Research is imperative to ensuring that the shows attract and resonate with the targeted audiences. Shows employ focus groups and surveys before a single script is written, and then pilot several episodes before launching the large-scale production. “We bring in the voices of the target audience during the research phase,” said Dr. Banham.
“Thirsty for You” is a USAID-funded radio soap opera that airs throughout Peru, which involved particularly intense research because of Peru’s diversity. The show follows the travails of young couple Amanda and Wilkins while educating listeners about water, sanitation, and hygiene issues. Researchers were dispersed to the capital, the north coast, the Amazon, and the Andes. “Each area has very different populations and water challenges,” said Brenda Campos, programs director at PCI-Media Impact, which produced the show. “We held workshops with local partners at each location to identify the biggest local challenges and understand the perception communities have about water issues.” The ensuing program engaged listeners with a universal love story that touched on a variety of water issues including handwashing, paying for water, and conservation.
However, no matter how meticulous the research, it is impossible to fully control perceptions. On “Biribireba” for example, a conservation law flouting fisherman was written as a villain but became a fan favorite. “We had conceived him as a negative role model but we found out he was popular because he was funny,” explained Dr. Banham. To rectify this, the “Biribireba” team flipped the script. The fisherman retained his explosive sense of humor, but slowly realized the importance of conservation.

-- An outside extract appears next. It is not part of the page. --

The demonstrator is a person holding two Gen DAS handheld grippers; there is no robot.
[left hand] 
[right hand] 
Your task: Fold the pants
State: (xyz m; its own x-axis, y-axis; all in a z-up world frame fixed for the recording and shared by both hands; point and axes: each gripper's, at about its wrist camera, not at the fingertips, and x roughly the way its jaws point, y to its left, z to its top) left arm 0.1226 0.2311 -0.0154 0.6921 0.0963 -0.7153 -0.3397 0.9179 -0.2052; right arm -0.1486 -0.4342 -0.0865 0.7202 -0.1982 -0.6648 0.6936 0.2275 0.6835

Ensuring programs like these stay resonant and relevant is no easy feat, but the potential payoff is tremendous. Few other behavior change programs have the power to touch people so profoundly. For instance, one listener on a “Biribireba” call-in show confessed, “I haven’t missed an episode. I don’t have a radio set so I listen to the program from a friend’s house and whenever it’s time for the program, my friend calls me. The other day I put food on the fire and left to listen to the program only to return to see the food burnt.”
Because of this level of devotion, entertainment education programs have the power to infiltrate public consciousness for the long term. Back in Ghana, the nation is rapt, waiting to see if Kweku and Gifty will save the village—and their relationship. While it is impossible to predict what will happen, one thing is certain: Because of “Biribireba” and other educational programs, millions are abuzz about the issues that will determine their futures.